Work to be completed :: Could you retype the lines below, starting at the line holding "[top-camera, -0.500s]" and stopping at the line holding "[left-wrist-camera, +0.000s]", inclusive? Copy them exactly and drop the images.

═══ Dataset section ═══

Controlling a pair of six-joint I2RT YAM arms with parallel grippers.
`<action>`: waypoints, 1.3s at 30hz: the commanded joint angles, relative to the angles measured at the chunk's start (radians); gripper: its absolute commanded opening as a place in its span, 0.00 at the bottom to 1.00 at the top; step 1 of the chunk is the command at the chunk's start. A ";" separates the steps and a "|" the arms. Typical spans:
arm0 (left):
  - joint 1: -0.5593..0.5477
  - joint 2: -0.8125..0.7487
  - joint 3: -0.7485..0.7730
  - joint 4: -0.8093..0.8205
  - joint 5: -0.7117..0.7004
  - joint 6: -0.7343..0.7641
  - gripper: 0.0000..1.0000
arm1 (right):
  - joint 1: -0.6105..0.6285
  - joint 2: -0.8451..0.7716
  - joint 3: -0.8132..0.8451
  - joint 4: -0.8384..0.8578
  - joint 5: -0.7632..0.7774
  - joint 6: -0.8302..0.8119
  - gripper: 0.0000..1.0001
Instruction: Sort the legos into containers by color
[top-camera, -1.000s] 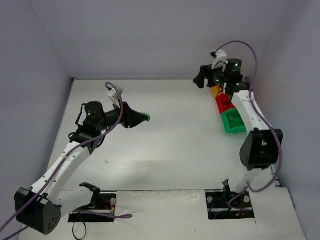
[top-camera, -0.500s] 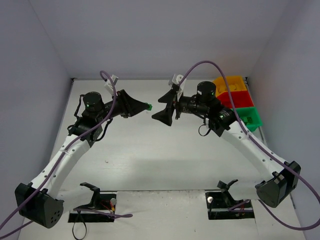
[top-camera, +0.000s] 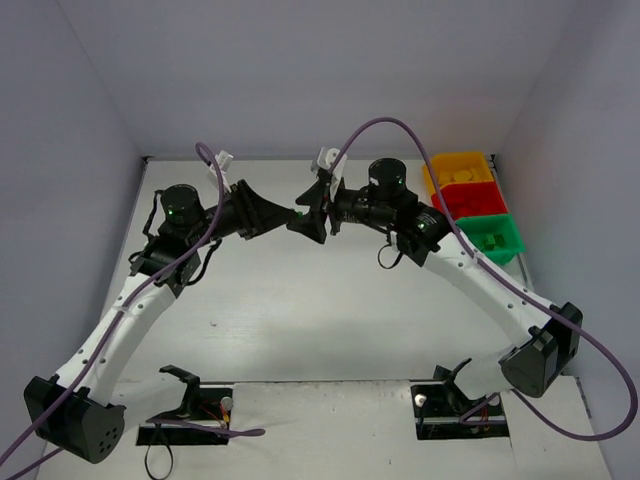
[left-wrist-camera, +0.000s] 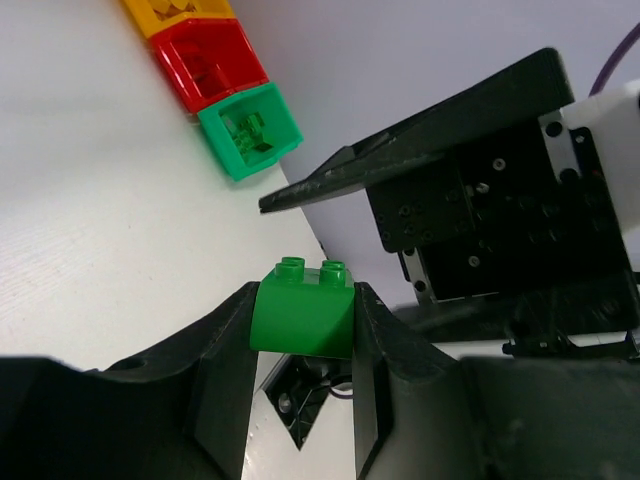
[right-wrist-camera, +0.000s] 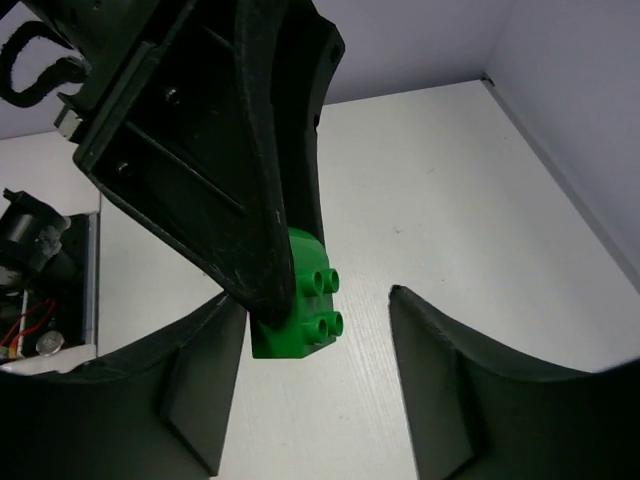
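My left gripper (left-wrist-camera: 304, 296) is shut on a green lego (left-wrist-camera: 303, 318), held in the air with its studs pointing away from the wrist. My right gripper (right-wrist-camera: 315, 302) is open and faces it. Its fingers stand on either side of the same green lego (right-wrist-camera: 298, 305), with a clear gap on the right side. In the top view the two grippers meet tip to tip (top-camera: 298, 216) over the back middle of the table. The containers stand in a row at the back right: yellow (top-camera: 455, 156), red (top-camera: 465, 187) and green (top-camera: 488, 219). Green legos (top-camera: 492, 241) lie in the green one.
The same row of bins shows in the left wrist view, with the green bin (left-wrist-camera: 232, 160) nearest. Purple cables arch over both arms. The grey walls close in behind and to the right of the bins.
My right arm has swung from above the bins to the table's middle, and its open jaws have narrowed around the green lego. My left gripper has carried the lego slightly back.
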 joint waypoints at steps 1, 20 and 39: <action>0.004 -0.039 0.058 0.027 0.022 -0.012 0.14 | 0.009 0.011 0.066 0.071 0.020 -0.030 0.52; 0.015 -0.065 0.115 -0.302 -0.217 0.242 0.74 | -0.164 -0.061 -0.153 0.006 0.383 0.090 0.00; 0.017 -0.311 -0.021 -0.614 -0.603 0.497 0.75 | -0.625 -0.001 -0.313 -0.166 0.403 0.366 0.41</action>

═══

Your solution ::
[top-camera, -0.500s] 
[top-camera, +0.000s] 
[left-wrist-camera, +0.000s] 

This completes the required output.